Не спрашивайте о том, каково было влияние этого детища Борромео на общую культуру. Проще всего было бы в двух фразах показать, как это обычно принято, что влияние это было необыкновенно или что его совсем не было; доискиваться и разъяснять, насколько возможно, каково оно было на самом деле, было бы, пожалуй, весьма утомительно, мало интересно и неуместно. Но подумать только, каким же благородным, разумным, благожелательным, каким неутомимым поборником человеческого совершенствования был тот, кто задумал подобное дело, — задумал его с таким размахом и выполнил в обстановке такого невежества, такой косности, такой всеобщей вражды ко всякому культурному начинанию, а значит и среди разных пересудов, вроде:
Чтобы назвать такого человека весьма щедрым благотворителем, кажется, нет надобности знать о том, раздавал ли он ещё множество денег тем, кто в них непосредственно нуждался; и найдутся, пожалуй, люди, которые подумают, что подобные издержки — я готов сказать, все издержки — это лучший и самый полезный вид милостыни. Но Федериго считал милостыню в собственном смысле — первейшим своим долгом, и в этом случае, как во всех остальных, его поступки не расходились с его образом мыслей. Вся жизнь его была длительной и постоянной милостыней. И в связи с тем голодом, о котором уже шла речь в нашем повествовании, у нас вскоре будет возможность рассказать о некоторых его поступках, из которых видно будет, сколько мудрости и благородства сумел он проявить и на этом поприще. Из многих своеобразных примеров этой его добродетели, собранных его биографами, мы приведём здесь один.

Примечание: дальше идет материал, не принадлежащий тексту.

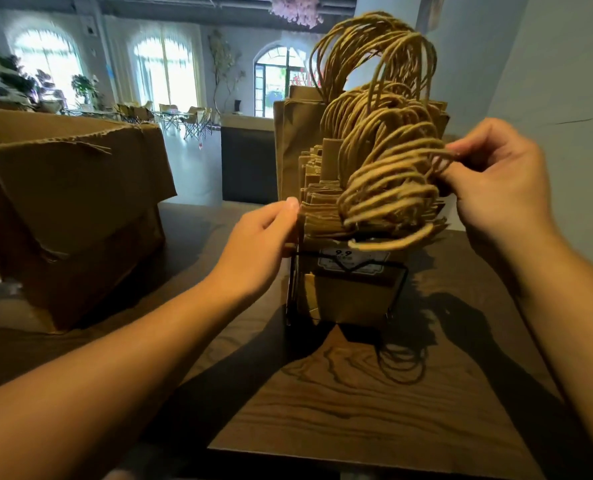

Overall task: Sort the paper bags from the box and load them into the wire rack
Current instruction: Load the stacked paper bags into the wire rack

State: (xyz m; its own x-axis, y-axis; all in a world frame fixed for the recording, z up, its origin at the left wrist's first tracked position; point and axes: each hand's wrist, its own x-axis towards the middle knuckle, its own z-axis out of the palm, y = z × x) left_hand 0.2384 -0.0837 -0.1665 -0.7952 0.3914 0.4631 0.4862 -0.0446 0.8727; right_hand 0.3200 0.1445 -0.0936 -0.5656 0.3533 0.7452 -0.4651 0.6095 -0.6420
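Observation:
Several brown paper bags (326, 209) stand upright, packed in a black wire rack (397, 289) at the centre of the wooden table (357, 403). Their twisted paper handles (385, 161) bunch up and curl over toward me. My left hand (257, 251) grips the left edge of the front bags, thumb on top. My right hand (496, 181) pinches the handle loops on the right side of the stack. A white price label reading 9.9 (350, 261) shows on the front bag. Taller bags (295, 140) stand at the back of the rack.
A large open cardboard box (70, 209) with torn flaps sits on the table to the left. A grey wall (547, 64) rises close on the right. Beyond the table lies a room with chairs and arched windows.

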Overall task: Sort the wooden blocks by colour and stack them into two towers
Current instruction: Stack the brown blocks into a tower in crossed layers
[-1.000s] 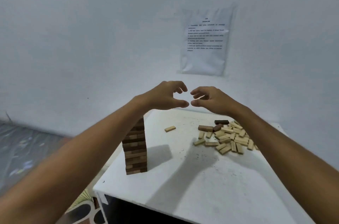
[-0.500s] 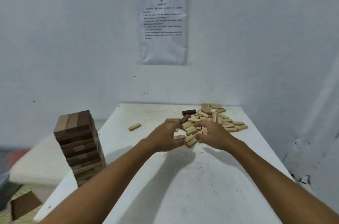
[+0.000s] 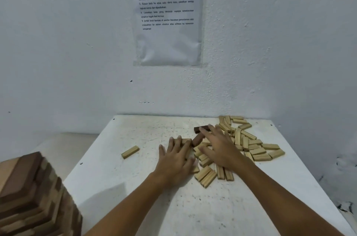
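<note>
Room: a white-painted wall corner with a printed sheet [image 3: 168, 15] taped above a white table [image 3: 135, 187], its top scuffed and speckled.
Loose blocks: a heap of pale wooden blocks [image 3: 249, 145] lies at the far right of the table; one pale stray block [image 3: 130, 152] sits apart to the left.
Dark blocks: a dark block [image 3: 201, 129] lies at the heap's far left edge, a second brown block [image 3: 198, 139] just beneath it.
Tower: a stacked tower [image 3: 32, 195] of brown tones fills the near left corner, blurred and cut off by the frame.
Left hand: the left hand [image 3: 174, 160] lies flat on the heap's left side, fingers straight and spread over a block; whether it presses or only rests, I cannot tell.
Right hand: the right hand [image 3: 220, 148] is spread palm-down over the middle of the heap, fingertips reaching to the dark block, gripping nothing.
Step in hand: probably picking the last dark pieces out of the pale ones.
Doing it well: pinch each dark block by its long sides and lift it straight up, so its neighbours are not dragged; keep the other palm steadying the heap; carry pieces wide of the tower, which looks easy to knock.
</note>
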Demonstrator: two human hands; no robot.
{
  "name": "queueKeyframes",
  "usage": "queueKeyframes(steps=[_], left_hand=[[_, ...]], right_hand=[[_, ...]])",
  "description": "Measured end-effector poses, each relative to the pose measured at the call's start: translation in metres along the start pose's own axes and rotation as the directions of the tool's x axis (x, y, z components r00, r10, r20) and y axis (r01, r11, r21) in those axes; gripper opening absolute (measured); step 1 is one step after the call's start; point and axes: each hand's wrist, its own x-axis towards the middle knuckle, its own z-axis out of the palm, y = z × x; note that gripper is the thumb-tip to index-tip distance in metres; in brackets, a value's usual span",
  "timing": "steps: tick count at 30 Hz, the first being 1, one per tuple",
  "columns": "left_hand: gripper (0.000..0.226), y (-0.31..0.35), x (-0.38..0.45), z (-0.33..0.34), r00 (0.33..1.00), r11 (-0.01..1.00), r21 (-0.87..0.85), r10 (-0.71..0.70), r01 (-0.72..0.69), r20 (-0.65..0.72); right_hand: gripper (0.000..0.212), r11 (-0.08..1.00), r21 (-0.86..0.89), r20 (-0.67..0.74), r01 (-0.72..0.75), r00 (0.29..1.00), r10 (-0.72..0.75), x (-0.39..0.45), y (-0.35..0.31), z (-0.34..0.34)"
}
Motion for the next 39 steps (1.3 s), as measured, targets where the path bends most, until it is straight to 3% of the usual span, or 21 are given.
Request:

Узнав, что некий дворянин хитростью и всяческими притеснениями хотел принудить одну из своих дочерей постричься в монахини, а она скорее склонялась к замужеству, он призвал к себе её отца и, заставив его сознаться, что поводом для такого сурового обращения было отсутствие четырёх тысяч скуди, которые, по его мнению, были необходимы, чтобы прилично выдать дочь замуж, Федериго дал ей в приданое эти четыре тысячи. Быть может, кое-кому покажется, что такая щедрость чрезмерна, безрассудна, слишком уступчива по отношению к нелепым фантазиям спесивца, — ведь четыре тысячи скуди можно было с большей пользой истратить на сотню других ладов! На это нам нечего возразить, разве только пожелать, чтобы почаще сталкиваться с добродетелью, дошедшей до крайности, столь свободной от господствующих предрассудков (у каждого времени есть свои), независимой от общепринятых суждений, как это было в данном случае, ведь эта добродетель побудила человека дать четыре тысячи скуди, чтобы не принуждать девушку идти в монахини.
Неистощимая доброта этого человека сказывалась не только в его щедрости, но и во всём его поведении. Приятный в обращении со всеми, он считал своим особым долгом встречать с ласковым лицом, с учтивой обходительностью тех, кого обычно зовут людьми низкого звания; тем более что им редко приходится видеть это на свете. И по этой причине у него были столкновения с рыцарями девиза ne quid nimis[128], которым хотелось во что бы то ни стало поставить его в известные, иначе говоря в их собственные, границы.
Так, однажды, когда в одно из своих посещений горной глухой деревушки Федериго наставлял бедных детей и во время беседы с любовью ласкал их, один из этих рыцарей предупредил его, чтобы он был поосторожней и не ласкал ребятишек, слишком они, мол, противны и грязны. Чудак этот, по-видимому, полагал, что у Федериго не хватило бы ума самому сделать такое открытие, или проницательности, чтобы найти столь остроумный выход. Таково уж, в известных условиях времени и обстоятельств, несчастие лиц, облечённых высоким званием, что мало находится людей, которые указывали бы им на их недостатки, и слишком много смельчаков, готовых упрекать их за хорошие дела. Но добрый епископ ответил не без некоторой досады: «Ведь это же моя паства; они, может быть, никогда больше не увидят моего лица, — а вы хотите, чтобы я не ласкал их?»